All investors love getting big returns from their portfolio, whether it's through stocks, bonds, ETFs, or other types of securities. However, when you're an income investor, your primary focus is generating consistent cash flow from each of your liquid investments.
While cash flow can come from bond interest or interest from other types of investments, income investors hone in on dividends. A dividend is that coveted distribution of a company's earnings paid out to shareholders, and investors often view it by its dividend yield, a metric that measures the dividend as a percent of the current stock price. Many academic studies show that dividends account for significant portions of long-term returns, with dividend contributions exceeding one-third of total returns in many cases.
Bank of America in Focus
Based in Charlotte, Bank of America (BAC) is in the Finance sector, and so far this year, shares have seen a price change of -2.7%. The nation's second-largest bank is paying out a dividend of $0.18 per share at the moment, with a dividend yield of 2.1% compared to the Banks - Major Regional industry's yield of 2.77% and the S&P 500's yield of 1.78%.
In terms of dividend growth, the company's current annualized dividend of $0.72 is up 9.1% from last year. Bank of America has increased its dividend 4 times on a year-over-year basis over the last 5 years for an average annual increase of 37.70%. Future dividend growth will depend on earnings growth as well as payout ratio, which is the proportion of a company's annual earnings per share that it pays out as a dividend. Bank of America's current payout ratio is 25%, meaning it paid out 25% of its trailing 12-month EPS as dividend.
Earnings growth looks solid for BAC for this fiscal year. The Zacks Consensus Estimate for 2020 is $3.05 per share, with earnings expected to increase 10.91% from the year ago period.

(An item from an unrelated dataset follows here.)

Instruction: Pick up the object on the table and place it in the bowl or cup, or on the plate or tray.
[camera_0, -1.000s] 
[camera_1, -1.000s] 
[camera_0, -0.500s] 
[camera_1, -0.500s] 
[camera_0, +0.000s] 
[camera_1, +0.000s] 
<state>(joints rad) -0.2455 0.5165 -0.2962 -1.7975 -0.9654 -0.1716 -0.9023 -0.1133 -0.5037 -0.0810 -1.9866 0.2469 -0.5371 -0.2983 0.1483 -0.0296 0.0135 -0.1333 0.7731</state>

Investors like dividends for many reasons; they greatly improve stock investing profits, decrease overall portfolio risk, and carry tax advantages, among others. However, not all companies offer a quarterly payout.

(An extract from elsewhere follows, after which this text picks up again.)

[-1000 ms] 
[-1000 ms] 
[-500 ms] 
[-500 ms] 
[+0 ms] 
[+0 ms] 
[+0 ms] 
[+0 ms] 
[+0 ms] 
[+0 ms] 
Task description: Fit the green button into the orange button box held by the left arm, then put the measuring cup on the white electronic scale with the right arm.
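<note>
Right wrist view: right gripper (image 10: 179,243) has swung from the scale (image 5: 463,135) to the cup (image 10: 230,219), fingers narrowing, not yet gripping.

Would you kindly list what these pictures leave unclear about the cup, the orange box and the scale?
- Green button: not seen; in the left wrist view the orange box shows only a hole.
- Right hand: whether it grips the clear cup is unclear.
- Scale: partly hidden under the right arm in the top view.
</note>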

High-growth firms or tech start-ups, for example, rarely provide their shareholders a dividend, while larger, more established companies that have more secure profits are often seen as the best dividend options. During periods of rising interest rates, income investors must be mindful that high-yielding stocks tend to struggle. With that in mind, BAC presents a compelling investment opportunity; it's not only an attractive dividend play, but the stock also boasts a strong Zacks Rank of #2 (Buy).